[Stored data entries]
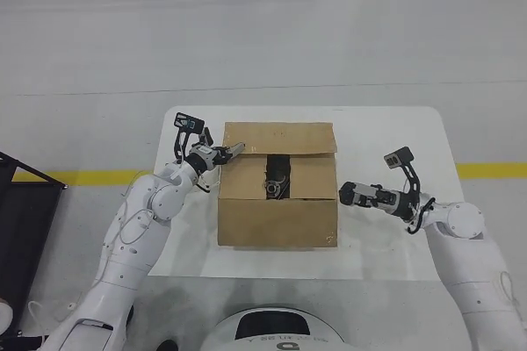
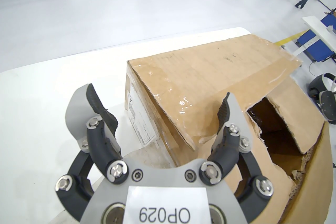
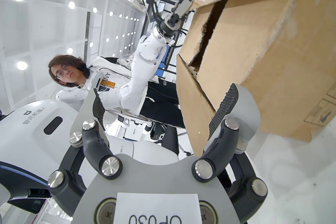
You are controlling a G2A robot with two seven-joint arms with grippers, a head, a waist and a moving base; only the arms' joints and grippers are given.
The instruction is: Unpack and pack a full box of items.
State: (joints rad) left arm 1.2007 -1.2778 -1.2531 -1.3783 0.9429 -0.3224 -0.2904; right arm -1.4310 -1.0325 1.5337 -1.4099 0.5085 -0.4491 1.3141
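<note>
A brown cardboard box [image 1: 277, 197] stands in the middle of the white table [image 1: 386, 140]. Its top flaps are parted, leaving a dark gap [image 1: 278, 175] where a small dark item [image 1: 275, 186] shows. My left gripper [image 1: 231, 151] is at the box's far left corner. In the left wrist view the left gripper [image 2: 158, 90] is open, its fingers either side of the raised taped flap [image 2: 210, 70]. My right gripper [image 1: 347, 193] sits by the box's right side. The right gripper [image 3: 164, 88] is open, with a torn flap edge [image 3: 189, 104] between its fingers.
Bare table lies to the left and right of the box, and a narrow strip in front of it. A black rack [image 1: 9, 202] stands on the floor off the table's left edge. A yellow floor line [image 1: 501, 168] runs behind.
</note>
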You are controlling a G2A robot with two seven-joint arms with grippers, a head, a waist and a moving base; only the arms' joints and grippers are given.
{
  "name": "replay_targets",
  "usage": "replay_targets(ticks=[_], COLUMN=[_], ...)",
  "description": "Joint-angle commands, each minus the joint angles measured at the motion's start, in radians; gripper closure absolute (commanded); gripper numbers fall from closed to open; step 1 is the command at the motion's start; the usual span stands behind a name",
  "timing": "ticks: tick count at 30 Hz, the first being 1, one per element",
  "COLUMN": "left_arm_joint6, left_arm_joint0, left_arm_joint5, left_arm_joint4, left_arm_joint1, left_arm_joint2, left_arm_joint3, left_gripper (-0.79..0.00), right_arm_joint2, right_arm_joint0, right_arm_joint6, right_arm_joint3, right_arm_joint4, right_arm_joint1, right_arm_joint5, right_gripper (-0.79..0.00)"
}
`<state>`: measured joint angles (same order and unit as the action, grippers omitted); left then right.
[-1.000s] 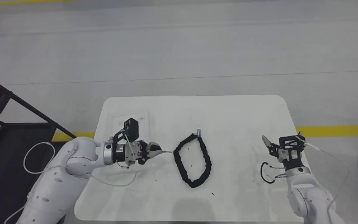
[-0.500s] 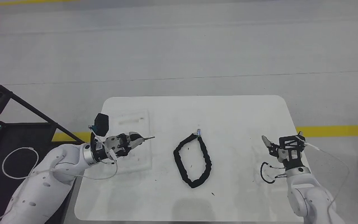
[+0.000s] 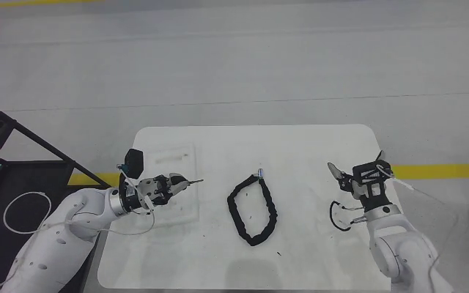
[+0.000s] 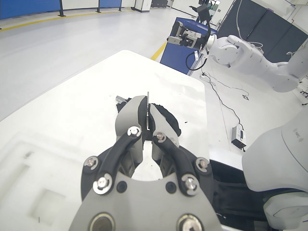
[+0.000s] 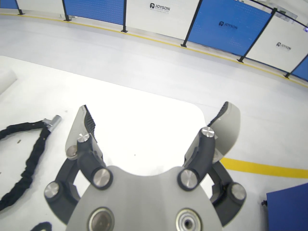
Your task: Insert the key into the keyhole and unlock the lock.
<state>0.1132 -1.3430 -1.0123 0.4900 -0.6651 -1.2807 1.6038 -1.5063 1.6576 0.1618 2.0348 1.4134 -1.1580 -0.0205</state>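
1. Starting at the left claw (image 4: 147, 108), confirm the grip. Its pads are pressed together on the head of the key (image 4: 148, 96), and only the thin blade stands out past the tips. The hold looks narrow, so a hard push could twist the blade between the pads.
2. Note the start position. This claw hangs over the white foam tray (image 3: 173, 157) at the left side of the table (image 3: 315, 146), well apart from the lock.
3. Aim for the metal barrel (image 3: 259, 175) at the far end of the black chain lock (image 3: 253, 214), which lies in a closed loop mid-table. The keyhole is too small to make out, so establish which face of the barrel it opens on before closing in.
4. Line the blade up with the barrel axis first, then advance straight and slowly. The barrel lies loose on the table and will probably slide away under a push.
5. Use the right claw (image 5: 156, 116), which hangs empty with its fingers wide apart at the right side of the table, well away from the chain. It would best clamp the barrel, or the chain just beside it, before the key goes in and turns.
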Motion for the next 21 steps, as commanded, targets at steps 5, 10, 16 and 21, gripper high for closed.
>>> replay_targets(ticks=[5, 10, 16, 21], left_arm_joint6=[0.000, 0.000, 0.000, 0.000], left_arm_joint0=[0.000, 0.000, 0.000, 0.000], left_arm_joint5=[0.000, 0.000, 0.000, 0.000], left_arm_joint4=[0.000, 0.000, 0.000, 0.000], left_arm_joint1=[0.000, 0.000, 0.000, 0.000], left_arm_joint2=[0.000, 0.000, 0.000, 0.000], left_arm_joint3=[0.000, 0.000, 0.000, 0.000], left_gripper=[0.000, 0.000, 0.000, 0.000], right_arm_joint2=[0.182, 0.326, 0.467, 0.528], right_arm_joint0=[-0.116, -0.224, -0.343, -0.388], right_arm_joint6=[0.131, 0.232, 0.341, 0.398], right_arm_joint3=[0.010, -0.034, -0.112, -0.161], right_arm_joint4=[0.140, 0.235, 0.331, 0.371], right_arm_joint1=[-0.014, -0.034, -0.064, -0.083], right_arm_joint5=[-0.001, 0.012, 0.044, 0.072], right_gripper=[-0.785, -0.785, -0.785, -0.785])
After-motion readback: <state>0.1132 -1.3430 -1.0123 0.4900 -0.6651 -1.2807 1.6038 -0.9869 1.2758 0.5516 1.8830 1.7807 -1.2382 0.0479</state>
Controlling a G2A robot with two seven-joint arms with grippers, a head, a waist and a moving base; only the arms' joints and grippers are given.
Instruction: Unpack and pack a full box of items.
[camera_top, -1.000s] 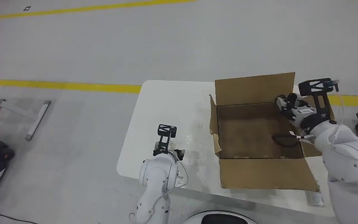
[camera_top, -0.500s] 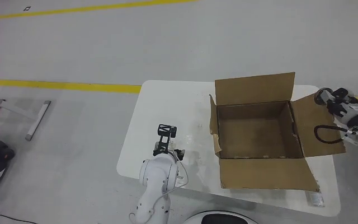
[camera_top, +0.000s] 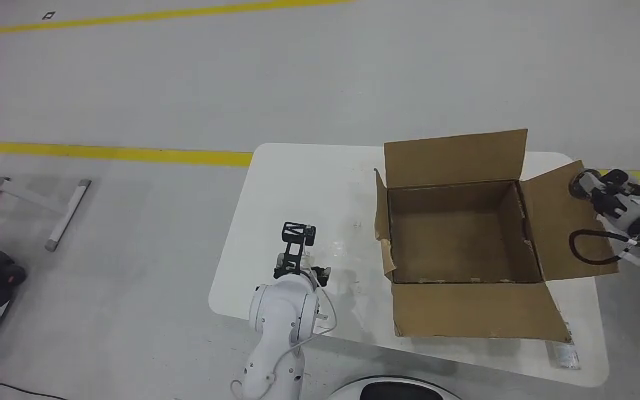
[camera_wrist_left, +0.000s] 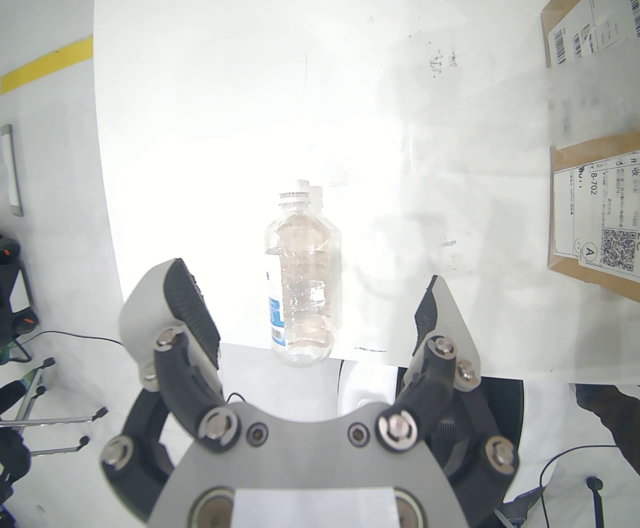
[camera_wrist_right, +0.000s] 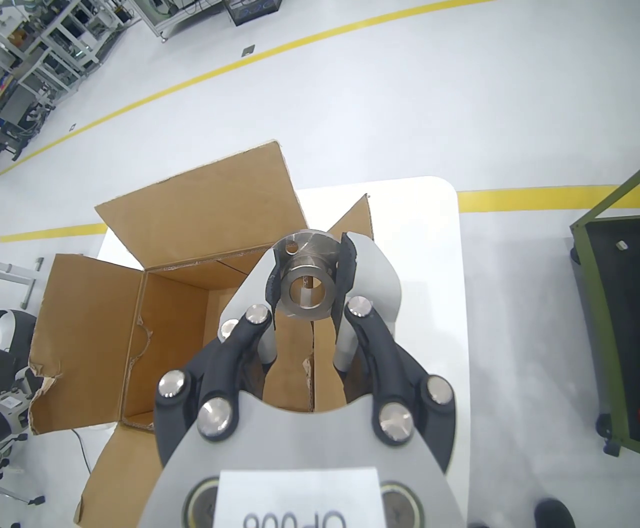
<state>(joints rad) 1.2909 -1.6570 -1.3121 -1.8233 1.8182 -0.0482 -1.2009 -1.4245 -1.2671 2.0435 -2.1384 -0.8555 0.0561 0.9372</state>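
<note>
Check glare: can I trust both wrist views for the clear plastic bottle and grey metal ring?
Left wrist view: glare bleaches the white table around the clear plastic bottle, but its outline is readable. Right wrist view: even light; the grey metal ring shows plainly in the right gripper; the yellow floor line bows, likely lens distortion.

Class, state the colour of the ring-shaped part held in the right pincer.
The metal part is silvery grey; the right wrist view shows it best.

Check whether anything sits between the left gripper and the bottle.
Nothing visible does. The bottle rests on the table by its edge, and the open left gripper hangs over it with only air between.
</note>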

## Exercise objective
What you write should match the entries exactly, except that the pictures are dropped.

## Response box
You are controlling a G2A robot with two seven-joint arms with grippers, a head, a waist and a moving base; only the arms' joints and grippers are given.
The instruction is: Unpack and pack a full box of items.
State: (joints rad) left arm 1.2007 -1.2778 -1.2531 -1.3783 0.9429 -0.3224 -0.2904; right arm -1.4310 -1.0325 1.5337 -1.4099 0.5085 -0.4491 1.3141
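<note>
A brown cardboard box [image 1: 277, 197] stands in the middle of the white table [image 1: 386, 140]. Its top flaps are parted, leaving a dark gap [image 1: 278, 175] where a small dark item [image 1: 275, 186] shows. My left gripper [image 1: 231, 151] is at the box's far left corner. In the left wrist view the left gripper [image 2: 158, 90] is open, its fingers either side of the raised taped flap [image 2: 210, 70]. My right gripper [image 1: 347, 193] sits by the box's right side. The right gripper [image 3: 164, 88] is open, with a torn flap edge [image 3: 189, 104] between its fingers.
Bare table lies to the left and right of the box, and a narrow strip in front of it. A black rack [image 1: 9, 202] stands on the floor off the table's left edge. A yellow floor line [image 1: 501, 168] runs behind.
</note>
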You are controlling a G2A robot with two seven-joint arms with grippers, a head, a waist and a moving base; only the arms' joints and grippers are given.
{
  "name": "replay_targets",
  "usage": "replay_targets(ticks=[_], COLUMN=[_], ...)",
  "description": "Joint-angle commands, each minus the joint angles measured at the motion's start, in radians; gripper closure absolute (commanded); gripper numbers fall from closed to open; step 1 is the command at the motion's start; the usual span stands behind a name",
  "timing": "ticks: tick count at 30 Hz, the first being 1, one per element",
  "COLUMN": "left_arm_joint6, left_arm_joint0, left_arm_joint5, left_arm_joint4, left_arm_joint1, left_arm_joint2, left_arm_joint3, left_gripper (-0.79..0.00), right_arm_joint2, right_arm_joint0, right_arm_joint6, right_arm_joint3, right_arm_joint4, right_arm_joint1, right_arm_joint5, right_gripper (-0.79..0.00)"
}
`<state>`: measured joint angles (same order and unit as the action, grippers omitted); left then right.
[-1.000s] 
[-0.500s] 
[+0.000s] 
[+0.000s] 
[+0.000s] 
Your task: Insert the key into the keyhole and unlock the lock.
<state>0.1132 -1.3430 -1.0123 0.4900 -0.6651 -1.2807 1.6038 -1.5063 1.6576 0.1618 2.0348 1.4134 -1.1580 -0.0205</state>
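1. Starting at the left claw (image 4: 147, 108), confirm the grip. Its pads are pressed together on the head of the key (image 4: 148, 96), and only the thin blade stands out past the tips. The hold looks narrow, so a hard push could twist the blade between the pads.
2. Note the start position. This claw hangs over the white foam tray (image 3: 173, 157) at the left side of the table (image 3: 315, 146), well apart from the lock.
3. Aim for the metal barrel (image 3: 259, 175) at the far end of the black chain lock (image 3: 253, 214), which lies in a closed loop mid-table. The keyhole is too small to make out, so establish which face of the barrel it opens on before closing in.
4. Line the blade up with the barrel axis first, then advance straight and slowly. The barrel lies loose on the table and will probably slide away under a push.
5. Use the right claw (image 5: 156, 116), which hangs empty with its fingers wide apart at the right side of the table, well away from the chain. It would best clamp the barrel, or the chain just beside it, before the key goes in and turns.
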Motion for the next 21 steps, as commanded, targets at steps 5, 10, 16 and 21, gripper high for closed.
>>> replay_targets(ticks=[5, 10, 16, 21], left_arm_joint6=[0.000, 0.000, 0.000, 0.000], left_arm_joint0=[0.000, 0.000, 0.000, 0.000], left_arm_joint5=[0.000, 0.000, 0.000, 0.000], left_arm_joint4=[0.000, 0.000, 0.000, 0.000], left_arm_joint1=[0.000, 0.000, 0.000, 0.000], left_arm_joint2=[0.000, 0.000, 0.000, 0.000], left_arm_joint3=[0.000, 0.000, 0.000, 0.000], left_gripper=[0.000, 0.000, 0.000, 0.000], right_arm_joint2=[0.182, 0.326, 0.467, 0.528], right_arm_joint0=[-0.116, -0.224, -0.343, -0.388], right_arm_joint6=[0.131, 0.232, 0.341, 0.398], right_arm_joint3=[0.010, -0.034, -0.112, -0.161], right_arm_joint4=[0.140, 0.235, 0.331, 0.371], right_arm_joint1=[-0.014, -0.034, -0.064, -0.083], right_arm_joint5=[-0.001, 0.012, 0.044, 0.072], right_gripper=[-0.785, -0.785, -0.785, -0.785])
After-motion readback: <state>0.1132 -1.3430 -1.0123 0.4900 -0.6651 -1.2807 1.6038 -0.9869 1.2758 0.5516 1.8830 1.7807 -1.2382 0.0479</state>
Controlling a G2A robot with two seven-joint arms with grippers, a head, a waist and a moving base; only the arms' joints and grippers are given.
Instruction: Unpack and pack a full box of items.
[camera_top, -1.000s] 
[camera_top, -0.500s] 
[camera_top, +0.000s] 
[camera_wrist_left, +0.000s] 
[camera_wrist_right, +0.000s] 
<state>(joints rad) 1.2909 -1.6570 -1.3121 -1.8233 1.8182 -0.0482 -1.2009 -1.4245 -1.2671 2.0435 -2.1384 -0.8555 0.0561 0.9372</state>
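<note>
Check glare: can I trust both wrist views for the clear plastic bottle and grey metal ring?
Left wrist view: glare bleaches the white table around the clear plastic bottle, but its outline is readable. Right wrist view: even light; the grey metal ring shows plainly in the right gripper; the yellow floor line bows, likely lens distortion.

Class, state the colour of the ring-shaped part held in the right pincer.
The metal part is silvery grey; the right wrist view shows it best.

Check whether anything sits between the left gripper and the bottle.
Nothing visible does. The bottle rests on the table by its edge, and the open left gripper hangs over it with only air between.
</note>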

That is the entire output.